Ellis F. Ward (September 13, 1846 – August 25, 1922) was an American rower and coach best known for his time as the coach of the University of Pennsylvania rowing team. Ward was a member of one of the most famous families, the Ward Brothers, in the history of the sport of rowing and is a member of the Rowing Hall of Fame.

==Early life==
Ward was born in Newburgh, New York on September 13, 1846, the son of Isaac and Winifred Ward. Ellis Ward grew up in a large family of rowing enthusiasts. Ward and his eight brothers rowed regularly in the Hudson River's Newburgh Bay from the 1850s through the 1870s.

==Championship rower==
At age 17, Ellis took up competitive racing soon he joined three of his brothers (Ellis, Henry, Josh and Gilbert) to race as a team; included in their many wins included the 1865 professional four-oared championship of America with a hard-fought victory over the Biglin Brothers. They also won a and a world title in 1871 at Saratoga when Ellis and his brothers defeated two English and three American fours man boats in an international four mile turn race.

==Coaching career==
Ward's first position in college coaching was in 1873 at Amherst College. This was one of many teams he coached during the 1870s and 1880s including a number of non-collegiate boat clubs, including the Columbia Boat Club in Washington, D.C., the Fairmount Boat Club of Philadelphia, and the Bohemian Boat Club of New York City.
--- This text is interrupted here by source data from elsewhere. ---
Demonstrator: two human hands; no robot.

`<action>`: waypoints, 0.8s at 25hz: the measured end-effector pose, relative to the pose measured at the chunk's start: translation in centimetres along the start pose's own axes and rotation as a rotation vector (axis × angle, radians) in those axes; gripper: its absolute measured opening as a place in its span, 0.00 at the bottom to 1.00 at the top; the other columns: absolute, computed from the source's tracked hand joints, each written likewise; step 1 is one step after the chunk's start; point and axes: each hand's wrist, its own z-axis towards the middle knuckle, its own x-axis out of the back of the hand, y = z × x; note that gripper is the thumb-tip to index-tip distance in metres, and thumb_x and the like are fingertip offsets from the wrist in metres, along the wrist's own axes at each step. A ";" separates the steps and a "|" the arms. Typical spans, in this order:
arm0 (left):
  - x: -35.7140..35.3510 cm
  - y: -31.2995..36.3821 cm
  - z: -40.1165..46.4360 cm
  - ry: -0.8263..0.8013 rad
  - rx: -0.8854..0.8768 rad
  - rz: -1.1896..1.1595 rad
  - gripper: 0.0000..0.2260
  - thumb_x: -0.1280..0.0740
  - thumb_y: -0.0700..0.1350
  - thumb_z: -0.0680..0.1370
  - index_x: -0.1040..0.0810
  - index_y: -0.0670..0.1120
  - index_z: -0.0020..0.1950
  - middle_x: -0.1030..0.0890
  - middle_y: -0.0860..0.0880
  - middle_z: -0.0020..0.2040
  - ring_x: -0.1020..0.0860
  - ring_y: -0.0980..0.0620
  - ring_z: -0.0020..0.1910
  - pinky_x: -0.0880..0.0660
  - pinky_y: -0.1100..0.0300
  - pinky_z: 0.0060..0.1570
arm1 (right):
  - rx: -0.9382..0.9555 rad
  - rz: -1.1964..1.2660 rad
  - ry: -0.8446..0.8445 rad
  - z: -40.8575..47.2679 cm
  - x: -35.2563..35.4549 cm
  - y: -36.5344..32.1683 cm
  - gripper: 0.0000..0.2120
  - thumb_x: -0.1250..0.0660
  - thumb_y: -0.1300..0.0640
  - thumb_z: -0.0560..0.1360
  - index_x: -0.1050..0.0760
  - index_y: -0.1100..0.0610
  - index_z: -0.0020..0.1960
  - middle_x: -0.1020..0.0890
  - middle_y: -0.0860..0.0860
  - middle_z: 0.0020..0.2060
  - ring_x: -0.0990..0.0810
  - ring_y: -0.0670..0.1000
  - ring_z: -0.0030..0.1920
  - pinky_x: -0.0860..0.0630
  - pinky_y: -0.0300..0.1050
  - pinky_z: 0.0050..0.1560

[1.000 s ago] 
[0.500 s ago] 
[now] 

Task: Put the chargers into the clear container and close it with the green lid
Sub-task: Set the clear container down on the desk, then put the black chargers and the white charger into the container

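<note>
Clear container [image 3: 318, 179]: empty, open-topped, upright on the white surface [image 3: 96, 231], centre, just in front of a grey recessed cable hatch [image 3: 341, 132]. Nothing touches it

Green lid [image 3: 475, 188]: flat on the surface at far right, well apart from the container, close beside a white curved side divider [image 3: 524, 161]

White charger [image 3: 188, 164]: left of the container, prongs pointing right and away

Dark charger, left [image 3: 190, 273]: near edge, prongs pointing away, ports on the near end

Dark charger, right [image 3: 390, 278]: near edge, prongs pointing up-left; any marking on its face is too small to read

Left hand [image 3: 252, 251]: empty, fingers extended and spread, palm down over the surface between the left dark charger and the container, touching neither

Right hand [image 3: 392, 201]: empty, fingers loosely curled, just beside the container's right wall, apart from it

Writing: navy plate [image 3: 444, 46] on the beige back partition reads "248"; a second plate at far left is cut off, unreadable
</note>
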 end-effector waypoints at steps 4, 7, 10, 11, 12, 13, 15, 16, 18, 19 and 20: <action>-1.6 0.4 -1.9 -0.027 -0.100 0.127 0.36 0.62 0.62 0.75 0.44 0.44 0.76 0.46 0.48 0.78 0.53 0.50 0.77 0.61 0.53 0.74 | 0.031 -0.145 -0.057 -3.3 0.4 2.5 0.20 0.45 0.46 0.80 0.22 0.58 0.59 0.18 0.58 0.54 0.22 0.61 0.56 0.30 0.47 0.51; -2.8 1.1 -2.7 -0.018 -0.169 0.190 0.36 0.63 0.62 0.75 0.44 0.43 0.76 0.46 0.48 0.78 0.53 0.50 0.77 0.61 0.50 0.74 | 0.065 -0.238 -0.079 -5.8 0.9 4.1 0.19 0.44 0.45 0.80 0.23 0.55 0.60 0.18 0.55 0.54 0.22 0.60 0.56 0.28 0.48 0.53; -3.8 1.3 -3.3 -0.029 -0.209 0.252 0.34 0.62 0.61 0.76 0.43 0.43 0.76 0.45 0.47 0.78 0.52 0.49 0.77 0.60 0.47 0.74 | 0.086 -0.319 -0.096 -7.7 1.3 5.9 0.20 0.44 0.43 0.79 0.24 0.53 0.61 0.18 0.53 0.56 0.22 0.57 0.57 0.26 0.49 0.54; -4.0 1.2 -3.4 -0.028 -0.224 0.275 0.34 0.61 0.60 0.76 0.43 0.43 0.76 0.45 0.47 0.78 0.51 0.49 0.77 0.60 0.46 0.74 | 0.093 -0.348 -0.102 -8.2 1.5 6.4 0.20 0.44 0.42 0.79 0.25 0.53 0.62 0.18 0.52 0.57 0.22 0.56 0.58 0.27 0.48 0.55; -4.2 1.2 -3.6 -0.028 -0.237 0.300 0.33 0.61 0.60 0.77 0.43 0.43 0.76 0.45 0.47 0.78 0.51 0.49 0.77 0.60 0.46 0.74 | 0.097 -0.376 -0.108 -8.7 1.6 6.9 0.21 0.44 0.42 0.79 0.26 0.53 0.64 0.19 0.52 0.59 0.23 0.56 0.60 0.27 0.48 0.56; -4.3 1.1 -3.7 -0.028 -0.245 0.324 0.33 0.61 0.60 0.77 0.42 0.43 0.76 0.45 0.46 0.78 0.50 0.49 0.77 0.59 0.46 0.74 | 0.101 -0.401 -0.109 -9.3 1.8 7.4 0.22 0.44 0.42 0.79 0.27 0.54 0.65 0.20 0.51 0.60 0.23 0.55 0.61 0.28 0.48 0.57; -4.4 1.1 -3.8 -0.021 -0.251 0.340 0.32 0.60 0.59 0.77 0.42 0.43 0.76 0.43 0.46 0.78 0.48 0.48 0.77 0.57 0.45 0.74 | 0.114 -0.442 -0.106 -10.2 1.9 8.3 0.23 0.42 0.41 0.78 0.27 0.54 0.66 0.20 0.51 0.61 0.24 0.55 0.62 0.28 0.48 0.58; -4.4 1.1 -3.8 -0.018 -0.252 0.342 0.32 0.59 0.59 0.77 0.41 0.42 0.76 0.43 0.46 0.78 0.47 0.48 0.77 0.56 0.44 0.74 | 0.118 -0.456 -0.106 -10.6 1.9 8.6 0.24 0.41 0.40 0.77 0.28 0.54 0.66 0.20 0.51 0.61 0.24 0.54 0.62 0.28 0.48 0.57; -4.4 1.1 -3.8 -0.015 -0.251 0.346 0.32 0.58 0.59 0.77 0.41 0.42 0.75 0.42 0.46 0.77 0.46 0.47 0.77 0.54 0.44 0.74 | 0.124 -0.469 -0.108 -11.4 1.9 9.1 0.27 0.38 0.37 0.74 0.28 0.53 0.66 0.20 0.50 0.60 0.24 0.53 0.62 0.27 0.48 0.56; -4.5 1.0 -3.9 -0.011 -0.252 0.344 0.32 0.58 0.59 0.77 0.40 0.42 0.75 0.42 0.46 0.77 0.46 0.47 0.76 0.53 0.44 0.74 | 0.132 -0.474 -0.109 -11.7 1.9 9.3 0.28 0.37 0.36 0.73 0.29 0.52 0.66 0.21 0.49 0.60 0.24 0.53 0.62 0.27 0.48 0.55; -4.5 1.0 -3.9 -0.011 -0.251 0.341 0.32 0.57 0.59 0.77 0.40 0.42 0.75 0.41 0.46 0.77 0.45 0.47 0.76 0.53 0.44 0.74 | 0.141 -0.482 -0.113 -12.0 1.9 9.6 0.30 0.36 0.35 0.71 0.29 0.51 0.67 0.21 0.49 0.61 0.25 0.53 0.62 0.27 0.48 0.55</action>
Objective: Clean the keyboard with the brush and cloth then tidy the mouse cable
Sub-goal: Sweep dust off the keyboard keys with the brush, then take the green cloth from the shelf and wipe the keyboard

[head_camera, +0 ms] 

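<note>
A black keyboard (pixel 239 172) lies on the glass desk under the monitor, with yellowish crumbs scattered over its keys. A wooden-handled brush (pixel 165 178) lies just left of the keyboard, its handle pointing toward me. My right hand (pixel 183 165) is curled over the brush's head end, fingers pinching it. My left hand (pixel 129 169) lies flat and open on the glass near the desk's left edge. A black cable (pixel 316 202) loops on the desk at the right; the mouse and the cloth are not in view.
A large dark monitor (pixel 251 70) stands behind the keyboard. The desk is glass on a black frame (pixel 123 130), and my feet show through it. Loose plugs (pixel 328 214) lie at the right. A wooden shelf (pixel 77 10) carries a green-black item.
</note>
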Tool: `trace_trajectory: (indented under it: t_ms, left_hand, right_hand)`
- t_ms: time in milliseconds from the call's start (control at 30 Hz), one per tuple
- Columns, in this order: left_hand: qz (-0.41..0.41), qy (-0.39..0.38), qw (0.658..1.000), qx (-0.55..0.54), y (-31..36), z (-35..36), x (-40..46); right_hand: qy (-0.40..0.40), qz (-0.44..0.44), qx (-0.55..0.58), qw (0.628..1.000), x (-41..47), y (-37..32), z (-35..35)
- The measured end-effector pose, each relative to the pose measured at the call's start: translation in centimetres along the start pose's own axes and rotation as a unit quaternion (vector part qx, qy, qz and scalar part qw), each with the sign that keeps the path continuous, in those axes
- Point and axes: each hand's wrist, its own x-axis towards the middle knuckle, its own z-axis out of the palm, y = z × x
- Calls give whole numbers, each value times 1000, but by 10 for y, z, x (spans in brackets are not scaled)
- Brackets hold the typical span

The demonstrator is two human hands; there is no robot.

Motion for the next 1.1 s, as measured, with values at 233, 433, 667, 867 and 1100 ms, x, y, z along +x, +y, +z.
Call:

In 1879, Ward began coaching crew at Penn position he would hold off and on until 1912. In 1887 Ward resigned for the season because of controversy over the stroke he trained his athletes to use, but he returned the following season. Ward was replaced for the 1897 season by Samuel Powel, Jr.

===Substitution controversy===
Ward continued to coach Penn until 1892. Before the college championship of America, he felt the varsity was not giving their best efforts. Ward removed the entire varsity crew and the second string of eight rowers. Wards team of substitutes won the college championship of America, on Saratoga Lake. This controversy may have had something to do with his departure from Penn at about that time. Another factor may have been the university was starting to take over the funding and oversight of Penn athletics. Whatever the reason George Washington Woodruff became coach of both football and crew.

===Return to Penn===
From 1892 until 1895 Ward was also absent for a four-year period when he trained rowers at the Manhattan Athletic Club in New York City. Woodruff did not have enough time to supervise both sports and Ward was hired by the university in 1896.

===Henley===
The highlight of Ward's long tenure as coach was Penn's trip to 1901 at Henley Regatta. Ward had to change its strategy since the Penn Crew had to row a far shorter distance than they were used to. Ward's eight oared crew still won both of its trial heats at the regatta, but lost in the final to the Leander Club crew of London. That year, they were the only American eight man crew to mount a serious challenge to Britain's retention of the Grand Challenge Cup, the most prized trophy in amateur rowing.

==After coaching==
Ward left his position as rowing coach in 1912. He supported himself and his wife Martha by working with his son making oars.

Ward died on August 25, 1922, in Philadelphia.